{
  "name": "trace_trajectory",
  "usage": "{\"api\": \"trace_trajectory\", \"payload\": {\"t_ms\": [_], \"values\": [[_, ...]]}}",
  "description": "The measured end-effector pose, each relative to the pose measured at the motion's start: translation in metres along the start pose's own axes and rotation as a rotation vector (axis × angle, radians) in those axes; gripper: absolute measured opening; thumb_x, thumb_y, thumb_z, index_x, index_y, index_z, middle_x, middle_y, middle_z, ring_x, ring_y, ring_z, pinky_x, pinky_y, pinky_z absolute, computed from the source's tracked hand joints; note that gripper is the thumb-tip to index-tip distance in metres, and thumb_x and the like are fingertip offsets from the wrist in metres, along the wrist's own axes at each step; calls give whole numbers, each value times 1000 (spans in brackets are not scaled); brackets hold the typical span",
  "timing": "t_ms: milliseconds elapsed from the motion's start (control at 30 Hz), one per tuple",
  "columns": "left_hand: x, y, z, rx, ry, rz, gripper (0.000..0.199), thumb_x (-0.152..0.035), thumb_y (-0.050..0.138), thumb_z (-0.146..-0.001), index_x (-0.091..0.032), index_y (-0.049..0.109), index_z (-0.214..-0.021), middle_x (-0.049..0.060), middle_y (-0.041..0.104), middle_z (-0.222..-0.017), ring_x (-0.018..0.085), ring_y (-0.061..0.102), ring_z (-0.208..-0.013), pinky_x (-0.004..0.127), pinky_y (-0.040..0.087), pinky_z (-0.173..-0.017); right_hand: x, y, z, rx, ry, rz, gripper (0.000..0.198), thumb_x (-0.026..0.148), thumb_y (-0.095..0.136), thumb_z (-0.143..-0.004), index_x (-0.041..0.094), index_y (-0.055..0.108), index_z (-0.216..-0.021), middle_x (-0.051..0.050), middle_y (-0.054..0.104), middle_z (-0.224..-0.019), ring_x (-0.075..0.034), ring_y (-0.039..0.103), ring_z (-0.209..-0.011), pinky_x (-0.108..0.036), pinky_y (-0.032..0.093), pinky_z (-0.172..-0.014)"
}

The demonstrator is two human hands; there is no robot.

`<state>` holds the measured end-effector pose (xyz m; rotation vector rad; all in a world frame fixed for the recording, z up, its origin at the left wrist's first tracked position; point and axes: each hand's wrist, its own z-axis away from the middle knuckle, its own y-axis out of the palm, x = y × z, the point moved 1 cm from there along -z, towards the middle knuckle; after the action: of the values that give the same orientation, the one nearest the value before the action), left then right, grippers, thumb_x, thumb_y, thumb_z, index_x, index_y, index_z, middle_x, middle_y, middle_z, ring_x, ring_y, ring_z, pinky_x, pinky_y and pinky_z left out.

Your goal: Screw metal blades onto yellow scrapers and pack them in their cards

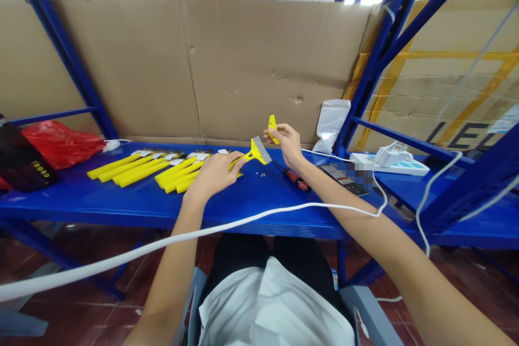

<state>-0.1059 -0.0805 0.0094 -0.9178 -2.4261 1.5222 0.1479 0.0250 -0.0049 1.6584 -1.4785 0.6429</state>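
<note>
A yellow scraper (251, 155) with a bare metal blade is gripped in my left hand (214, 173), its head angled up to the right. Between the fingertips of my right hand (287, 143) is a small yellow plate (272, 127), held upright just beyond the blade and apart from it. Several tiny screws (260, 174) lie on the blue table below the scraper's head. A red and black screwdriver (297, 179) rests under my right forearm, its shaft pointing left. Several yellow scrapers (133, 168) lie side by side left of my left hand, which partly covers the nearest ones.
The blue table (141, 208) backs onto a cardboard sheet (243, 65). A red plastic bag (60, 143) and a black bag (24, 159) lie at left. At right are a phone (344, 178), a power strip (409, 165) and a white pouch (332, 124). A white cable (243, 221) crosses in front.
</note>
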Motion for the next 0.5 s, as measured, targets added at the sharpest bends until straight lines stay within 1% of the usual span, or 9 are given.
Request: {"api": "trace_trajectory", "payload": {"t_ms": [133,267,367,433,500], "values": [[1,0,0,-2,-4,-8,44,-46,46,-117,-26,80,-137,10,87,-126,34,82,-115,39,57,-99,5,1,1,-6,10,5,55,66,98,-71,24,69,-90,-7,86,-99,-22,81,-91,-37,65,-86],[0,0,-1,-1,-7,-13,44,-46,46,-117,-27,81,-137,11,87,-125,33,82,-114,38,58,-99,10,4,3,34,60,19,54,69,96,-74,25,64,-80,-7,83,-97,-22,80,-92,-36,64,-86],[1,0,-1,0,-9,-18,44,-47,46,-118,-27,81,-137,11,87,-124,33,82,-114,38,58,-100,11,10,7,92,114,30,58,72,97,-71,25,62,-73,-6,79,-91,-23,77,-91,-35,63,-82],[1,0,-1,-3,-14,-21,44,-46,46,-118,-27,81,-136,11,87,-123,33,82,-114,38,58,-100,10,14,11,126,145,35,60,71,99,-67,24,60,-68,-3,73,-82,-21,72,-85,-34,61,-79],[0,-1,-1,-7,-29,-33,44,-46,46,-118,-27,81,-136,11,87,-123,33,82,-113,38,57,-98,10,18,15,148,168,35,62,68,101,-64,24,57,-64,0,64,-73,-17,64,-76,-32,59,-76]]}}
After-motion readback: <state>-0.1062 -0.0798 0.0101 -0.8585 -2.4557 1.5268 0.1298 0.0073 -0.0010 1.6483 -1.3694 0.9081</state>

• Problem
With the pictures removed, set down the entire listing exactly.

• Output of the exercise
{
  "name": "trace_trajectory",
  "usage": "{\"api\": \"trace_trajectory\", \"payload\": {\"t_ms\": [_], \"values\": [[_, ...]]}}",
  "description": "The measured end-effector pose, each relative to the pose measured at the motion's start: translation in metres along the start pose's own axes and rotation as a rotation vector (axis × angle, radians) in those axes; gripper: absolute measured opening; thumb_x, thumb_y, thumb_z, index_x, index_y, index_z, middle_x, middle_y, middle_z, ring_x, ring_y, ring_z, pinky_x, pinky_y, pinky_z absolute, computed from the source's tracked hand joints; note that gripper is the thumb-tip to index-tip distance in metres, and thumb_x and the like are fingertip offsets from the wrist in metres, along the wrist's own axes at each step; calls give whole numbers, each value times 1000 (spans in brackets are not scaled); brackets hold the typical span",
  "timing": "t_ms: milliseconds elapsed from the motion's start (control at 30 Hz), one per tuple",
  "columns": "left_hand: x, y, z, rx, ry, rz, gripper (0.000..0.199), thumb_x (-0.152..0.035), thumb_y (-0.050..0.138), thumb_z (-0.146..-0.001), index_x (-0.091..0.032), index_y (-0.049..0.109), index_z (-0.214..-0.021), middle_x (-0.049..0.060), middle_y (-0.041..0.104), middle_z (-0.222..-0.017), ring_x (-0.018..0.085), ring_y (-0.061..0.102), ring_z (-0.208..-0.013), pinky_x (-0.004..0.127), pinky_y (-0.040..0.087), pinky_z (-0.173..-0.017); right_hand: x, y, z, rx, ry, rz, gripper (0.000..0.198), thumb_x (-0.026..0.148), thumb_y (-0.095..0.136), thumb_z (-0.143..-0.004), index_x (-0.041..0.094), index_y (-0.055..0.108), index_z (-0.216..-0.021), middle_x (-0.051..0.050), middle_y (-0.054..0.104), middle_z (-0.224..-0.019), ring_x (-0.075..0.034), ring_y (-0.039..0.103), ring_z (-0.209..-0.011), pinky_x (-0.108..0.036), pinky_y (-0.032..0.093), pinky_z (-0.172..-0.014)"
}

The demonstrator is two human hands; there is no robot.

`<state>` holds the measured end-effector pose (xyz m; rotation vector rad; all in a world frame fixed for the recording, z up, its origin at the left wrist's first tracked position; point and axes: each hand's wrist, its own z-axis away from the middle knuckle, its own y-axis out of the palm, x = y × z, the point moved 1 cm from there along -z, towards the middle knuckle; after the action: of the values that give the same orientation, the one nearest the value before the action), left then right, grippers, thumb_x, thumb_y, thumb_z, index_x, index_y, index_z, middle_x, middle_y, middle_z, ring_x, ring_y, ring_z, pinky_x, pinky_y and pinky_z left out.

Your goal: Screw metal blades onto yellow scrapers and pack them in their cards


<state>-0.1059 -0.0805 0.0094 -0.9178 -2.4261 1.5222 0.1479 0.0250 -0.0049 1.6584 -1.4785 0.6429</state>
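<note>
A yellow scraper (251, 155) with a bare metal blade is gripped in my left hand (214, 173), its head angled up to the right. Between the fingertips of my right hand (287, 143) is a small yellow plate (272, 127), held upright just beyond the blade and apart from it. Several tiny screws (260, 174) lie on the blue table below the scraper's head. A red and black screwdriver (297, 179) rests under my right forearm, its shaft pointing left. Several yellow scrapers (133, 168) lie side by side left of my left hand, which partly covers the nearest ones.
The blue table (141, 208) backs onto a cardboard sheet (243, 65). A red plastic bag (60, 143) and a black bag (24, 159) lie at left. At right are a phone (344, 178), a power strip (409, 165) and a white pouch (332, 124). A white cable (243, 221) crosses in front.
</note>
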Motion for the next 0.5 s, as measured, targets added at the sharpest bends until straight lines stay within 1% of the usual span, or 9 are given.
Request: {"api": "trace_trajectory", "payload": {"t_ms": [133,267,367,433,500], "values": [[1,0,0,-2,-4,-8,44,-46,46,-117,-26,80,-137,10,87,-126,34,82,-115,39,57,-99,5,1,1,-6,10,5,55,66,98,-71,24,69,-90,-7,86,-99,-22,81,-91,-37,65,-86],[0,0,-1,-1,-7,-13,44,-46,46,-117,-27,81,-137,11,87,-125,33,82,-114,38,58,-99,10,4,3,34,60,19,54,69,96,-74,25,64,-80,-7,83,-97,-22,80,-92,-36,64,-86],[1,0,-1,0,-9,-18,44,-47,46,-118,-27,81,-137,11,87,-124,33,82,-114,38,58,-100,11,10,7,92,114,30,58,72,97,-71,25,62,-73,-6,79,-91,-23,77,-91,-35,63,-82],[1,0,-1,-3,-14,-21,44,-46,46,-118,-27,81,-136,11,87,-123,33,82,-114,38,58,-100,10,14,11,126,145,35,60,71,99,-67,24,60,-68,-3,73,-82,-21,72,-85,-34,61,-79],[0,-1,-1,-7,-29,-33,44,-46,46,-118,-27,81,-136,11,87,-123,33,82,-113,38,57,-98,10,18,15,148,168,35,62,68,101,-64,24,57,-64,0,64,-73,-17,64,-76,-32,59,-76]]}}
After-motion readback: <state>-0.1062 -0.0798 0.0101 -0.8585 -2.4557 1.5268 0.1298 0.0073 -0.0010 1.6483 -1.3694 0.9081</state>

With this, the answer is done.